## WORK TO COMPLETE
Given the listing below, write out exactly the lines starting with the line that has "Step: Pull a" and going on through the line that has "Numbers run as", both kept.

## COLLECTED DATA
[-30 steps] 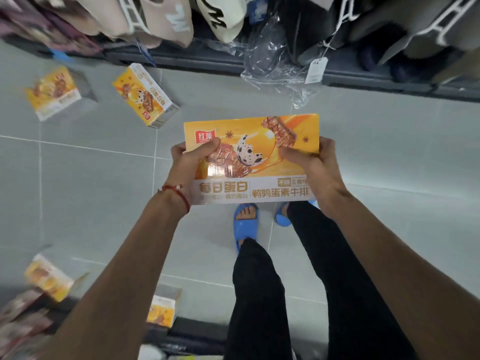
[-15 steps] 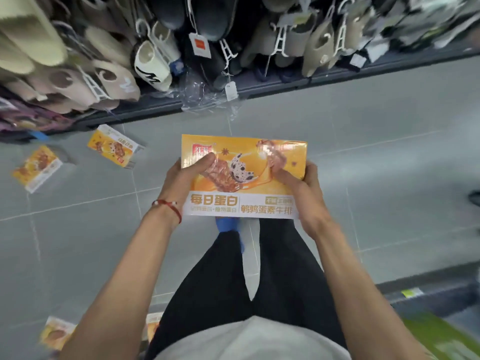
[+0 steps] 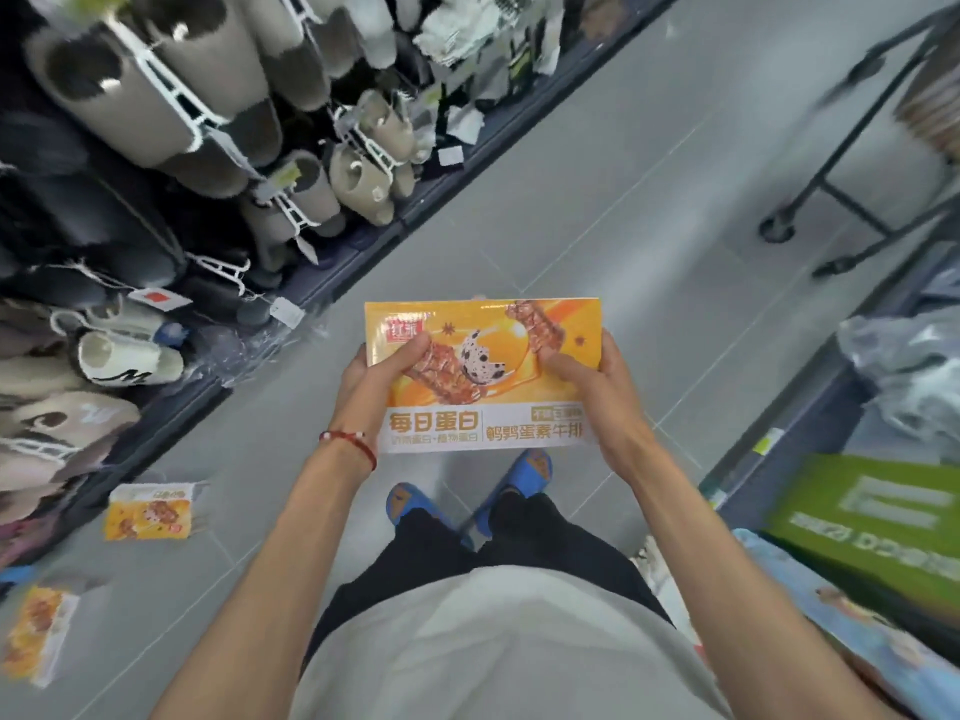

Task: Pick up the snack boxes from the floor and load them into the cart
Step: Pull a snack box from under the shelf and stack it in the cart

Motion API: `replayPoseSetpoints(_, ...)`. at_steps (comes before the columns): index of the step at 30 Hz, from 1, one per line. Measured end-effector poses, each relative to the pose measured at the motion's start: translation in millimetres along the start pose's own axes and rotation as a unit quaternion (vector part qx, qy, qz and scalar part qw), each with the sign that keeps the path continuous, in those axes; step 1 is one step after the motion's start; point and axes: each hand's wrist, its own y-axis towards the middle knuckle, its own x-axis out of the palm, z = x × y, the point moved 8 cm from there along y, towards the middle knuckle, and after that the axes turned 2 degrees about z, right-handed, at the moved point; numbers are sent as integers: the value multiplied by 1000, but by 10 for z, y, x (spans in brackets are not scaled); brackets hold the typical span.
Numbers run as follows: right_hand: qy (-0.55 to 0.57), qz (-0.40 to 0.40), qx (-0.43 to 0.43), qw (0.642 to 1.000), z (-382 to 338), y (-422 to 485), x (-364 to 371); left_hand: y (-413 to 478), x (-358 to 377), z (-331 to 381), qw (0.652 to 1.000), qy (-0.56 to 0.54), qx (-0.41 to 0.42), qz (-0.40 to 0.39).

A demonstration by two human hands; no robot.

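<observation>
I hold an orange and white snack box (image 3: 493, 407) flat in front of my waist, above my blue sandals. My left hand (image 3: 376, 376) grips its left edge, thumb on the top face. My right hand (image 3: 597, 392) grips the right edge the same way. Two more snack boxes lie on the grey floor at the left: one (image 3: 149, 511) beside the shelf base, another (image 3: 36, 634) near the frame's left edge. The cart's dark metal frame and wheels (image 3: 852, 163) stand at the upper right, some way ahead of the box.
A rack of hanging slippers (image 3: 171, 148) runs along the left of the aisle. On the right stands a low shelf with a green carton (image 3: 872, 517), a pale blue pack and plastic-wrapped goods (image 3: 909, 371). Grey tiled floor (image 3: 597, 210) stretches ahead between them.
My view has swung to the right along the aisle, bringing the cart and the right shelf into sight. Both hands keep the same hold on the box; the floor boxes slid to lower left.
</observation>
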Motion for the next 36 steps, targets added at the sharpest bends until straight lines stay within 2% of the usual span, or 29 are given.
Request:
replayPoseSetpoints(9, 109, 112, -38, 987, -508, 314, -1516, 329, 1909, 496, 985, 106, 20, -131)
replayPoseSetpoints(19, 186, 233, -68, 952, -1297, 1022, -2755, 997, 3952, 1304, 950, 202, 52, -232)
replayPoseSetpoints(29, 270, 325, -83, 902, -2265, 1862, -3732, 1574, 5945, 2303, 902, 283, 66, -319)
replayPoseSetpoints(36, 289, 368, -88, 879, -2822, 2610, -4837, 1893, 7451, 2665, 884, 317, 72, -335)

## TASK RESULT
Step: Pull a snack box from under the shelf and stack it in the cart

Motion API: `replayPoseSetpoints(_, ...)`. at_steps (comes before the columns): index of the step at 30 Hz, from 1, one per line. Measured end-effector poses, each relative to the pose measured at the motion's start: translation in millimetres along the start pose's own axes and rotation as a unit quaternion (vector part qx, qy, qz and scalar part qw), each with the sign that keeps the path continuous, in those axes; step 1 is one step after the motion's start; point and axes: each hand's wrist, its own y-axis towards the middle knuckle, its own x-axis out of the palm, z = x × y, the point moved 8 cm from there along y, towards the middle knuckle, and after that the axes turned 2 degrees about z, right-handed, at the moved point; numbers are sent as integers: the value multiplied by 1000, but by 10 for z, y, x (spans in brackets are not scaled); brackets hold the typical span.
Numbers run as follows: right_hand: qy (-0.55 to 0.57), qz (-0.40 to 0.40), qx (-0.43 to 0.43), qw (0.642 to 1.000), z (-382 to 338), y (-422 to 485), x (-364 to 371); left_hand: y (-413 to 478), x (-358 to 377), z (-331 to 381), qw (0.652 to 1.000), qy (-0.56 to 0.54), qx (-0.41 to 0.42), qz (-0.40 to 0.39).

No more work remains on this exercise.